In the meantime, i'll take a look at quantization.
Also, i'm running this model (at least on mobile) in Ort Runtime mode, so it should be running on GPU?
From a brief lookover of the profile it looks like FusedConv is one of the more expensive nodes, so I think the 8-bit quantization method @wangyems shared should be effective here!
If you want to run on GPU you can replace providers=['CPUExecutionProvider']
with providers=['CUDAExecutionProvider']
. But note that an 8-bit model can't run on a GPU (you'll need to quantize to fp16 instead: https://onnxruntime.ai/docs/performance/model-optimizations/float16.html#float16-conversion)
Hi @petermcaughan @wangyems
I tried to run the quantize_static but i don't know where to find the calibration data reader so instead, I run the quantize_dynamic but i am getting this error
Inference failed or unsupported type to quantize for tensor '/1/NonZero_output_0', type is tensor_type {
elem_type: 7
shape {
dim {
dim_param: "unk__38"
}
dim {
dim_param: "unk__39"
}
}
}
and if i run preprocess beforehand i get this error instead
Inference failed or unsupported type to quantize for tensor '/1/NonZero_output_0', type is tensor_type {
elem_type: 7
shape {
dim {
dim_value: 1
}
dim {
dim_param: "NonZero_445_o0__d1"
}
}
}
I would like to ask if it would be possible to help with this matter?
Thank you both in advance!
Hi @petermcaughan @wangyems
Sorry to bother but would it be possible to take a look at this problem sometime this week?
Cheers!
This issue has been automatically marked as stale due to inactivity and will be closed in 30 days if no further activity occurs.

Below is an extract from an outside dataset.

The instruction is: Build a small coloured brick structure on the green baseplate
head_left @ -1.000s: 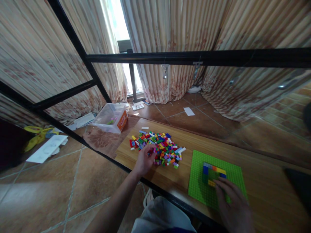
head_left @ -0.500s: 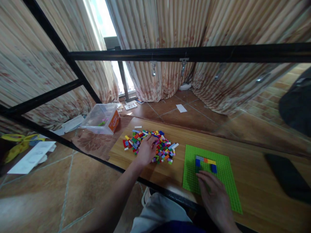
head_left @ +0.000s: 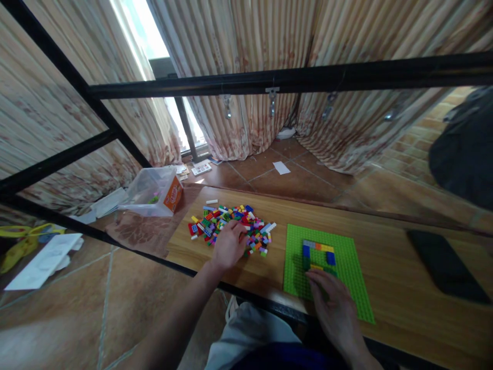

If further support is needed, please provide an update and/or more details.
Describe the issue
Hi!
I am trying to run this particular onnx model (default and lite have basically the same impact), https://github.com/TexasInstruments/edgeai-yolox/blob/main/README_6d_pose.md , in runtime because i need to use it with a camera for my current project, but i am getting really bad performance results, between 3 and 8 fps, on both PC and mobile.
I was wondering if i could get some help trying to understand why this specific model is so heavy and what techniques i could use to improve the performance?
Thank you!!
To reproduce
Run the demo in runtime using an api to fetch a webcam frame
Urgency
No response
Platform
Windows
OS Version
11
ONNX Runtime Installation
Built from Source
ONNX Runtime Version or Commit ID
latest
ONNX Runtime API
Python
Architecture
X64
Execution Provider
Default CPU
Execution Provider Library Version
No response
Model File
No response
Is this a quantized model?
Unknown